Birinci tanıtım yazısında “dördüncü bölüm[8],daha sonraki yazısında “ikinci kısım”[9] olarak belirttiği son kesimin bölüm başlığı “İlâhiyât-ı Tâcizâde” dir. Bu kısım 85 sahife tutmakta ve yüzlerce manzum ilâhiyi ihtiva etmektedir[10] [11]. Bu bölümün içi çok değerli şiirlerle doludur. Bu şiirler okunduğu zaman Tâceddinoğlu Şeyh Mustafa’nın büyük bir şair olduğu meydana çıkmaktadır. Bu eser bir Tâcî Divanı’dır. Edebiyat tarihimizi zenginleştirecek bir mahiyet taşımaktadır11.

İstinsah edenin müellifle karıştırılmasına kadar uzanan bir dizi yanlışlıkları[12] bir tarafa bırakarak ifade etmek gerekirse; es-Seyyid eş-Şeyh Tâceddin bin Tâceddin Mustafa’nın, Arapça olarak tertip ettiği “Evrâd-ı Şerif”ine, âriflerin menkıbelerinin anlatıldığı bölümü Arapça’dan tercüme edip, diğer bölümleri telif ederek yazdığı “Risale”ye ve yüzlerce şiirden oluşan “Türkçe Divanı”na bakarak, iyi bir eğitim gördüğünü, zahirî ve bâtınî ilimleri tahsil ettiğini, manevî tasarrufa sahip, Ankaralıların gönlünde sultan, ‘urefa ve ‘ümaranın nezdinde velî, maneviyat ehli, söz ve nazım üstadı ulu bir kişi olduğunu söylemek mümkündür.

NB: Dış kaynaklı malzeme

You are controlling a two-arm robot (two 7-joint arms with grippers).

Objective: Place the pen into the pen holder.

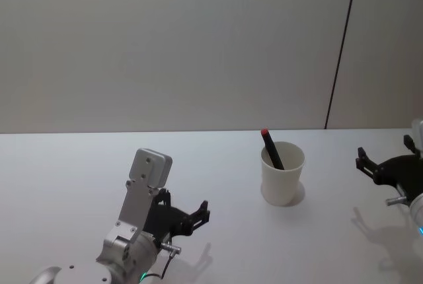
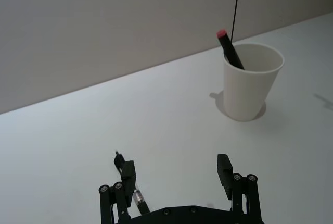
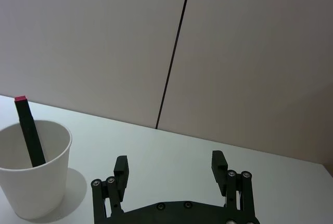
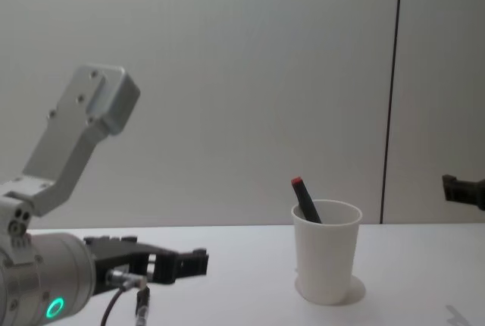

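The pen (image 1: 271, 148) stands inside the white cup (image 1: 282, 177), red end up. Its long axis is close to upright and leans toward the robot's left, against the rim. The cup sits upright on the surface (image 1: 73, 172). The left gripper (image 1: 195, 215) hovers near the robot, well apart from the cup, fingers spread and empty. The right gripper (image 1: 385, 150) hangs off to the cup's right, fingers apart too, holding nothing.

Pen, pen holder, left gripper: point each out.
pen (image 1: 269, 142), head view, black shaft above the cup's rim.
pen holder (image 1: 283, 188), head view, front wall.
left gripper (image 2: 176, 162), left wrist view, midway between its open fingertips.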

II.Şeyh Tâceddin Mustafa’nın Divançesi

Divançe’nin başlığında, “Divân-ı Tâceddîn-i Velî kuddise sırruhu’l-celî, der-defîn-i hâk-ı ‘ıtrnâk-ı Ankara”[13] ibaresi yazılıdır. Bu başlığa karşılık Divançe’de yer alan on üç şiirin makta’ beytinde “Tâceddinoğlu”ismi kullanılmaktadır. Tâceddin-i Velî’nin başka, Şeyh Tâceddin Mustafa’nın baba-oğul/ayrı şahsiyetler olduğunu zanneden kimileri, başlıkla makta’ beyitlerinde geçen ifadeleri bir çelişki gibi görmüşlerdir[14]. Oysa “Tâceddin-i Velî” ile “Tâceddinoğlu Şeyh Mustafa”nın aynı şahıs olduğu bilindiği takdirde hiçbir çelişkinin olmadığı görülecektir.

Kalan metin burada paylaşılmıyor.